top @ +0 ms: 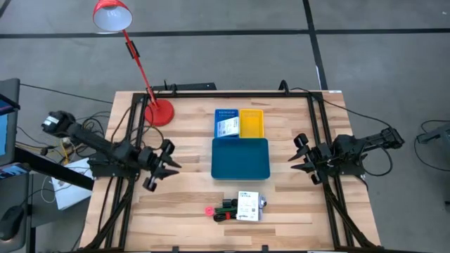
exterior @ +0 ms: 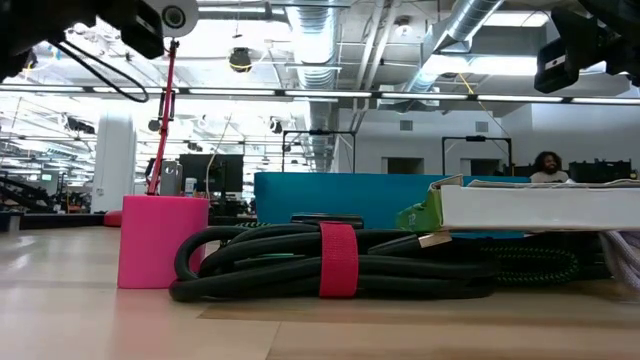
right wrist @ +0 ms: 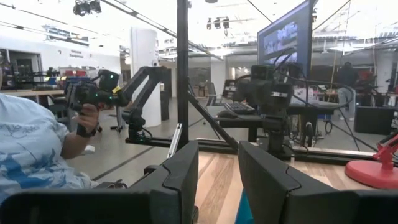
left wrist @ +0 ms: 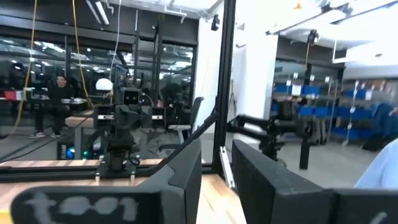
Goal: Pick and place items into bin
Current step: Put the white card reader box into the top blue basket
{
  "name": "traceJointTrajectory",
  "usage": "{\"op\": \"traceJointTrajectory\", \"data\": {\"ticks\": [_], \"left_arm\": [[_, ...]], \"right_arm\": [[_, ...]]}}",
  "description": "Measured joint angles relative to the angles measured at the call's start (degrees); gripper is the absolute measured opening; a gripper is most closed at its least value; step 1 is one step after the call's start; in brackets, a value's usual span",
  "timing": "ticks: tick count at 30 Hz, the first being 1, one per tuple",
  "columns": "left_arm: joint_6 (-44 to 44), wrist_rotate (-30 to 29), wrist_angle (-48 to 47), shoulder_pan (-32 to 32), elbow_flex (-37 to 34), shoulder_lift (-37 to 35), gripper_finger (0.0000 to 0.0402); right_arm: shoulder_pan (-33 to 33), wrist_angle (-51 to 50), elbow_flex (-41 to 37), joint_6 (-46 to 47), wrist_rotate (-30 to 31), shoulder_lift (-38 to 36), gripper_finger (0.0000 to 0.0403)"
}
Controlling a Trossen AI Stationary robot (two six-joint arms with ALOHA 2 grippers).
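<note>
Both dark two-finger grippers, the left gripper (top: 167, 166) near the desk's left edge and the right gripper (top: 301, 159) near its right edge, hang slightly spread, holding nothing. A flat white printed packet (top: 247, 206), coiled black cable (top: 226, 211) and tiny pink block (top: 209, 210) lie by the desk's front edge; another packet (top: 226, 126) sits in the small blue plastic tray (top: 226, 113), behind the large teal rectangular tray (top: 240, 159).

Red lamp (top: 112, 15) arches over table's (top: 190, 211) left rear; centre unobstructed.

Both arms parked at table sides; left end effector (top: 171, 160) & right end effector (top: 297, 154) slightly parted, empty.
</note>
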Motion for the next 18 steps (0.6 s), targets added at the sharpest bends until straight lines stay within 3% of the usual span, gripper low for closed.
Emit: {"op": "traceJointTrajectory", "data": {"ticks": [9,18], "left_arm": [[5.53,-3.65,0.28,-5.93,0.0,1.64,0.0077],[0.32,-1.25,-1.55,-6.11,0.0,1.62,0.0077]], "right_arm": [[0.0,0.02,0.0,0.0,0.02,-0.02,0.0108],[-0.01,0.02,0.0,0.0,0.01,-0.02,0.0108]]}}
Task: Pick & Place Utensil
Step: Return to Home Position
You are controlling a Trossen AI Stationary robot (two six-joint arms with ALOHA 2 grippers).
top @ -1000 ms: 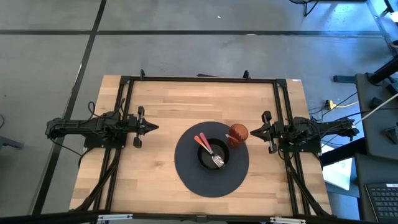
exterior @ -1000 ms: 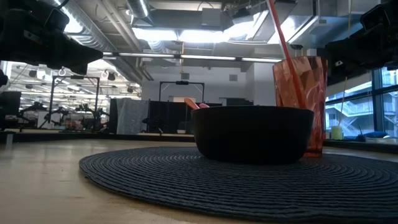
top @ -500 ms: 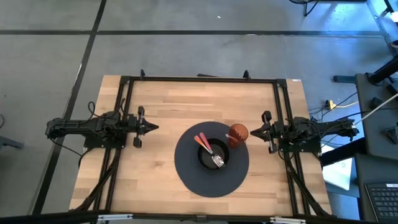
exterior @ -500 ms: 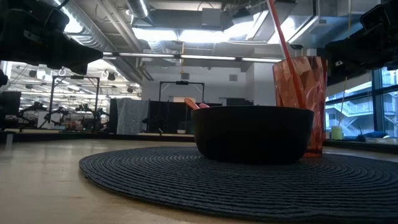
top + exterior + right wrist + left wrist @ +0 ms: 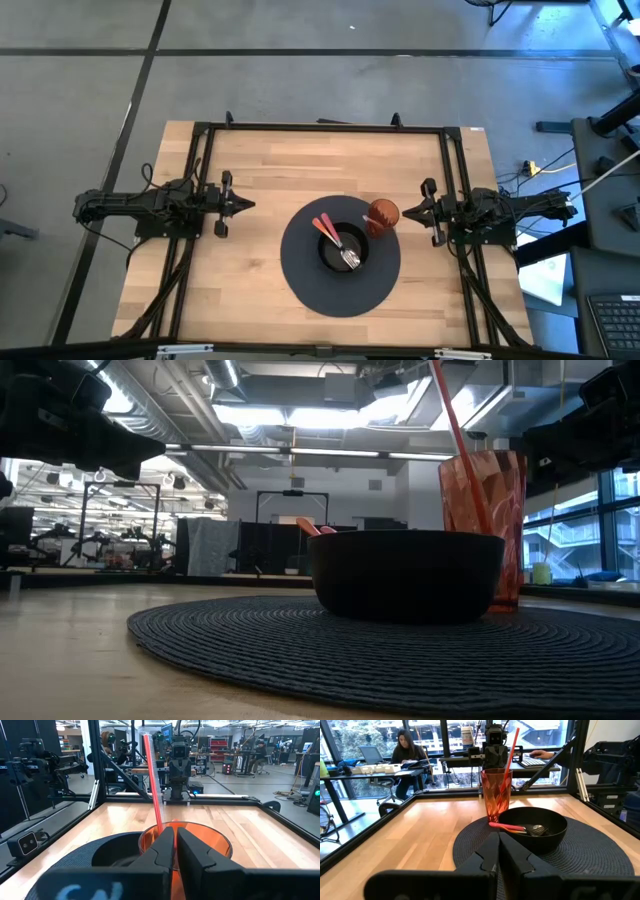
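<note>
Now you are at the tail of the job: judging by how things lie, the placing is done and the step in hand is the return to rest.

The left gripper (image 5: 243, 205) sits at the left of the high view and the right gripper (image 5: 408, 211) at the right, both pulled in near their own ends of the table (image 5: 260, 170). Both are well apart from the ware. In each wrist view the two dark fingers are pressed together with nothing between them, so both tools are clenched on nothing.

Your utensils are just below the middle of the high view, on the round dark mat (image 5: 300, 280). The black bowl (image 5: 405, 575) stands on the mat. The orange spoon (image 5: 322, 231) and the pink fork (image 5: 332, 227) lie in it, with their handles leaning out over its upper-left rim. The brown cup (image 5: 500, 510) stands upright just beside the bowl, toward the upper right. The orange straw (image 5: 455, 430) rises tilted out of it.

No utensil shows loose on the table, so nothing seems left for you to pick. Both arms look tucked close to rest already. Your next move likely calls only for settling them into the home pose. Keep the right arm's path away from the cup, since a light brush on the tall straw could tip it.
</note>
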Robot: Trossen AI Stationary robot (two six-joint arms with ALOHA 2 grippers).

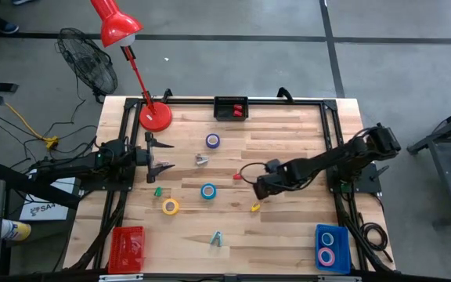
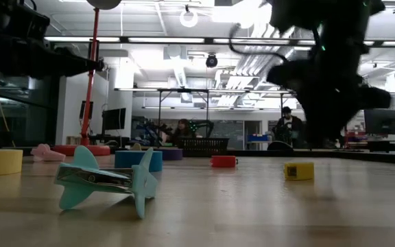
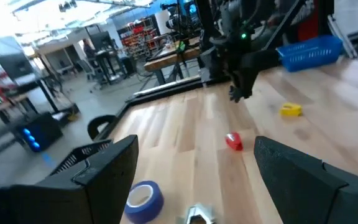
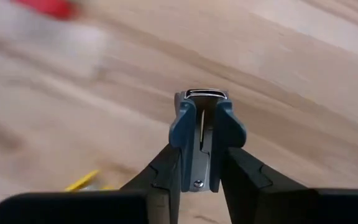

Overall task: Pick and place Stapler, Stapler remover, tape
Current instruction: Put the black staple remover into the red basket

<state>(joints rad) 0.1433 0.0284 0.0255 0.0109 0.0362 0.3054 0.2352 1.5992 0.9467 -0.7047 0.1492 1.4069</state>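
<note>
The right tool (image 4: 201,163) pinched a blue staple remover (image 4: 202,134) above the worktop (image 1: 288,141); it needed a level carry. The left tool (image 1: 160,155) waited open.

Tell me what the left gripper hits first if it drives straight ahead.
Probably the silver staple remover, lying just ahead of the open left gripper on the table; the purple tape sits slightly off that line. Depth is uncertain.

Bright ceiling lights (image 2: 184,41) overhead; right wrist view motion-blurred
</note>
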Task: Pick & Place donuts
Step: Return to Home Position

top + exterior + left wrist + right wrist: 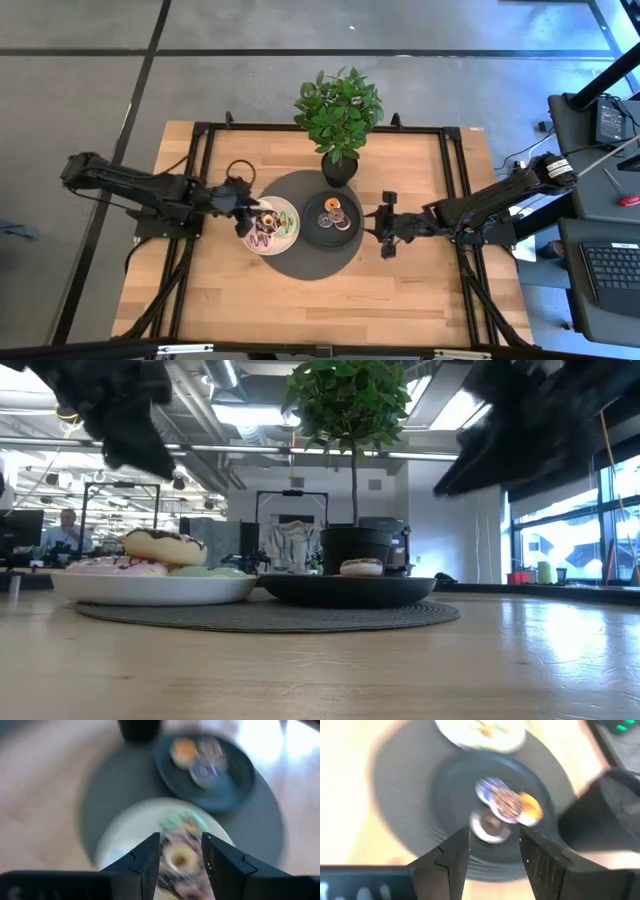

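Surface: pale wooden table on a black frame, grey floor around it. A round dark grey woven mat lies mid-table, and a leafy green plant in a black pot stands at the mat's far edge. The low view shows an open office behind, with a person at the far left.

Left: my left gripper hangs above the left part of the round white plate, well clear of it. Its fingers are apart with nothing between them.

The white plate sits on the mat's left half. It holds the large toy donuts, heaped: a cream ring with chocolate icing lies on top of pink and green ones. I cannot count them exactly.

The round black plate is just beside the white one, on the mat's right half. It holds the small toy donuts, four in a tight cluster: purple, sprinkled, orange and brown-iced.

Right: my right gripper hangs just right of the black plate, over the mat's right edge and raised off the table. Its fingers are spread wide and it is empty.
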`<action>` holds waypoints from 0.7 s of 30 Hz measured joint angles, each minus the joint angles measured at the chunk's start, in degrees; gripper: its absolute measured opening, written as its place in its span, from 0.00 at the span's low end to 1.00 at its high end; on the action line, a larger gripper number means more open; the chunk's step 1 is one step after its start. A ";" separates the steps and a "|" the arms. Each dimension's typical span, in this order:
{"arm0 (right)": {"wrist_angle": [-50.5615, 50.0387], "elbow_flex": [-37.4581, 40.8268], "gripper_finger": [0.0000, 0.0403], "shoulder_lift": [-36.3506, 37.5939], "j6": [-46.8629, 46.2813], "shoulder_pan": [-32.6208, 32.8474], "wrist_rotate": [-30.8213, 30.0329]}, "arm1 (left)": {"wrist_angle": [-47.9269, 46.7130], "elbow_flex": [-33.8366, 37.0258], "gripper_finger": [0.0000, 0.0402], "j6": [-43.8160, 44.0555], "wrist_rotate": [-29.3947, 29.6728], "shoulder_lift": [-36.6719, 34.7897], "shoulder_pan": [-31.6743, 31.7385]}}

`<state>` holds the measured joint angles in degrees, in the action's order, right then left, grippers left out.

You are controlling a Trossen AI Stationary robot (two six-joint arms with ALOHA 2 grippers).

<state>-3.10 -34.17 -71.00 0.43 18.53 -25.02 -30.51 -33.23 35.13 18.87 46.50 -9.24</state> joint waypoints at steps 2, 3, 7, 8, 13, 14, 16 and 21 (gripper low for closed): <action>-0.19 0.41 0.43 3.16 -1.20 0.89 1.60 | 0.72 0.00 0.35 -4.13 9.29 -1.92 -1.84; -0.19 1.44 0.43 5.03 -2.05 1.28 1.54 | 0.85 0.00 0.35 -5.37 13.73 -2.52 -2.54; 0.90 9.13 0.43 13.98 -8.39 2.10 0.25 | 1.65 -0.02 0.35 -3.20 24.06 -3.65 -3.54; 2.93 11.08 0.43 16.43 -9.23 2.29 0.56 | 1.60 -0.02 0.35 -3.25 25.21 -3.61 -3.64; 8.08 17.29 0.43 28.79 -9.14 2.22 1.74 | 3.97 1.76 0.35 -7.79 26.37 -4.35 -5.37; 8.08 17.90 0.43 31.28 -8.85 1.94 1.17 | 5.74 3.41 0.35 -7.89 26.49 -5.25 -5.79; 7.98 18.90 0.43 36.34 -7.10 1.19 0.69 | 11.24 7.36 0.35 -8.84 26.06 -6.99 -6.21; 5.47 19.52 0.43 48.00 -3.30 -0.57 0.69 | 20.53 14.70 0.35 -13.39 17.82 -13.98 -4.46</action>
<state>2.37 -14.66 -23.00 -2.86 17.96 -24.33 -9.98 -18.54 21.74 36.69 32.52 -13.71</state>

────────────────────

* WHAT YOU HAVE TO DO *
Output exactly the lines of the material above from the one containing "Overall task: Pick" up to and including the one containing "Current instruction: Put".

* TASK ANSWER *
Overall task: Pick and place Stapler, Stapler remover, tape
Current instruction: Put the black staple remover into the red basket

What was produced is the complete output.